▸ **RECORDED INFORMATION**
* * *
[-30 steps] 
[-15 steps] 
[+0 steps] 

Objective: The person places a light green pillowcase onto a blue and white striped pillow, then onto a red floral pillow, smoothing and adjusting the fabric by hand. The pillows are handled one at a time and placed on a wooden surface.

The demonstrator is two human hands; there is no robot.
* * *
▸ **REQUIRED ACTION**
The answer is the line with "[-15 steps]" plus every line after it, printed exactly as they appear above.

▸ **EXERCISE ANSWER**
[-15 steps] 
[+0 steps] 

Objective: The person places a light green pillowcase onto a blue and white striped pillow, then onto a red floral pillow, smoothing and adjusting the fabric by hand. The pillows are handled one at a time and placed on a wooden surface.

The demonstrator is two human hands; there is no robot.

Work on the answer is now done.